(Data extracted from a collection)
= = =
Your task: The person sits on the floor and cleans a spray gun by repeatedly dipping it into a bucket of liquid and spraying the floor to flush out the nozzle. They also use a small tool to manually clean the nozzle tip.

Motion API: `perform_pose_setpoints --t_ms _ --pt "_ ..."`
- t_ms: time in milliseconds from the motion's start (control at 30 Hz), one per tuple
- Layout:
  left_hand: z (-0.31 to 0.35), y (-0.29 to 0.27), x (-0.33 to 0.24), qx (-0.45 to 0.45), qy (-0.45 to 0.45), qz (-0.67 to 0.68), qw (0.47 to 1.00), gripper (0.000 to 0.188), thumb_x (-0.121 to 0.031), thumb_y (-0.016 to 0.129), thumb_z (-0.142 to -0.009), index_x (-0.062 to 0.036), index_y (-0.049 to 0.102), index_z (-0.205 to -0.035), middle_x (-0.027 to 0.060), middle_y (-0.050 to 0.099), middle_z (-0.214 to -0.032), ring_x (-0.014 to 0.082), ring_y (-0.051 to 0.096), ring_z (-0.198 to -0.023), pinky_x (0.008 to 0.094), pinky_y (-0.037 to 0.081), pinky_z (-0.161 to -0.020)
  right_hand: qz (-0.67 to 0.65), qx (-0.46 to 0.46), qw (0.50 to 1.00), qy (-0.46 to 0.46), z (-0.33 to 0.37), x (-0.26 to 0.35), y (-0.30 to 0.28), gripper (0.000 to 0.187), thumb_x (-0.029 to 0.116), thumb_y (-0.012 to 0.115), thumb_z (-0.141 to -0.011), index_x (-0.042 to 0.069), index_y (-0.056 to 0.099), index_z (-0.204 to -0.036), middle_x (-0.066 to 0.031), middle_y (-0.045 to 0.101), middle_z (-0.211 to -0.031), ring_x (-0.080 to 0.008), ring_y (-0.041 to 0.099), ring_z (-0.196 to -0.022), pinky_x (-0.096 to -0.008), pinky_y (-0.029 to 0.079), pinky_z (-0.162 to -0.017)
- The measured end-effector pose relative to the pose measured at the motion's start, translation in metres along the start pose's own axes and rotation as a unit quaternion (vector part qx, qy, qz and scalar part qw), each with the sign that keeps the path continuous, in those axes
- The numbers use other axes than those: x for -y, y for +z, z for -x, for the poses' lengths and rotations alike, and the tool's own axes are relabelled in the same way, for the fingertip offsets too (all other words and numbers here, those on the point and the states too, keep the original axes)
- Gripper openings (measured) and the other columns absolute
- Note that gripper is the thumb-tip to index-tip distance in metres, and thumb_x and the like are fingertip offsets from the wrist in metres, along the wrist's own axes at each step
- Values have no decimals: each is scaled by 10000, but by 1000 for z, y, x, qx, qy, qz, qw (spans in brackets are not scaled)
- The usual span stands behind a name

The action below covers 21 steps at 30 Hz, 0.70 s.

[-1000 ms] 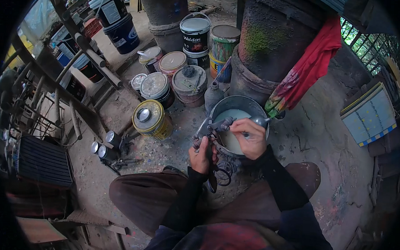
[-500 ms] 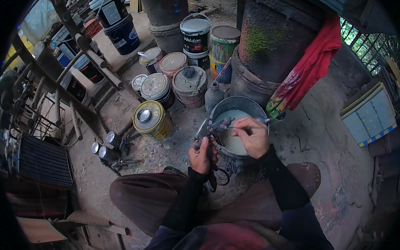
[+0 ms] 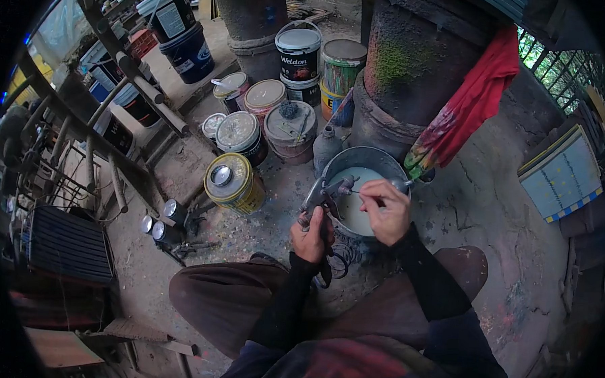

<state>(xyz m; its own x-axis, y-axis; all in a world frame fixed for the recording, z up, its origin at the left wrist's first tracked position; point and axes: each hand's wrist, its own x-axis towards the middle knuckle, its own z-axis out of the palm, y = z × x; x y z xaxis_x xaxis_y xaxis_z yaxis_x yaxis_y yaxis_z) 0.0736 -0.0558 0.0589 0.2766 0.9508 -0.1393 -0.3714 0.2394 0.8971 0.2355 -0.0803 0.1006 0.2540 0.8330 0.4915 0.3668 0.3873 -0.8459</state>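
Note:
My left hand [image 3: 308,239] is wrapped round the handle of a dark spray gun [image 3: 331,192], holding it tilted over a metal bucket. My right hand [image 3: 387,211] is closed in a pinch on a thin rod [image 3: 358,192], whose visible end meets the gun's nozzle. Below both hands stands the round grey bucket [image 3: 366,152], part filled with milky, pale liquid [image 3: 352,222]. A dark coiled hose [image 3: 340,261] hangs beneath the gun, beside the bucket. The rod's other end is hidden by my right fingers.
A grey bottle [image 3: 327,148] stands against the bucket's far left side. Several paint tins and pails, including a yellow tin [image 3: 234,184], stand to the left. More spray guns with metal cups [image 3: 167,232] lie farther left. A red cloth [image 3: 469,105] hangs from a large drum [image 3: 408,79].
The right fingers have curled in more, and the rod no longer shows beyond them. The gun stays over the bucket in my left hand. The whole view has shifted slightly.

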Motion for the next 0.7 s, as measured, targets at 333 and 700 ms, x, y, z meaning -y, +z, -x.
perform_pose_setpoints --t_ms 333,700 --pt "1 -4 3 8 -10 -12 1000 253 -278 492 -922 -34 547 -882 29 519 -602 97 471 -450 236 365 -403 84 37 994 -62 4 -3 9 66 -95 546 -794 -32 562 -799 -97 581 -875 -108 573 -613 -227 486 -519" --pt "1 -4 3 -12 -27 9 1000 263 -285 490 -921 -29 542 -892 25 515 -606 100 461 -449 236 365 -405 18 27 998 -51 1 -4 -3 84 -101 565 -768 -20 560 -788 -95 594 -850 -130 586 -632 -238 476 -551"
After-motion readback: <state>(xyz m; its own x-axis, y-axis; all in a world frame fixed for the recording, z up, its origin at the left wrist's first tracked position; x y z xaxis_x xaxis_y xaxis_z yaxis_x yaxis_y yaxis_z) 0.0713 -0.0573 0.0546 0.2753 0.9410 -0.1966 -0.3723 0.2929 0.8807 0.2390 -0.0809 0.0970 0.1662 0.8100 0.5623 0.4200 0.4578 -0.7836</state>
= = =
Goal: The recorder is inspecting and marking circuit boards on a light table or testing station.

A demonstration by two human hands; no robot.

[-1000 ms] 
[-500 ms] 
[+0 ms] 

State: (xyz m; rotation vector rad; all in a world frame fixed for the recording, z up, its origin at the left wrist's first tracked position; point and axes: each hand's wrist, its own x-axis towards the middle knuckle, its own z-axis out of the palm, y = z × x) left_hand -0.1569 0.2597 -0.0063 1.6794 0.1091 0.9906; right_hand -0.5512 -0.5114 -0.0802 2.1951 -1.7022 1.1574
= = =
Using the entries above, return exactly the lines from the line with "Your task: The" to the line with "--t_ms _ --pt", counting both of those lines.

▶ Answer space:
Your task: The person sits on the floor and cleans a spray gun by repeatedly dipping it into a bucket of liquid and spraying the floor to flush out the nozzle. They also use a small tool to manually clean the nozzle tip.

Motion API: `perform_pose_setpoints --t_ms _ --pt "_ ..."`

Whatever the exercise asked has now been answered.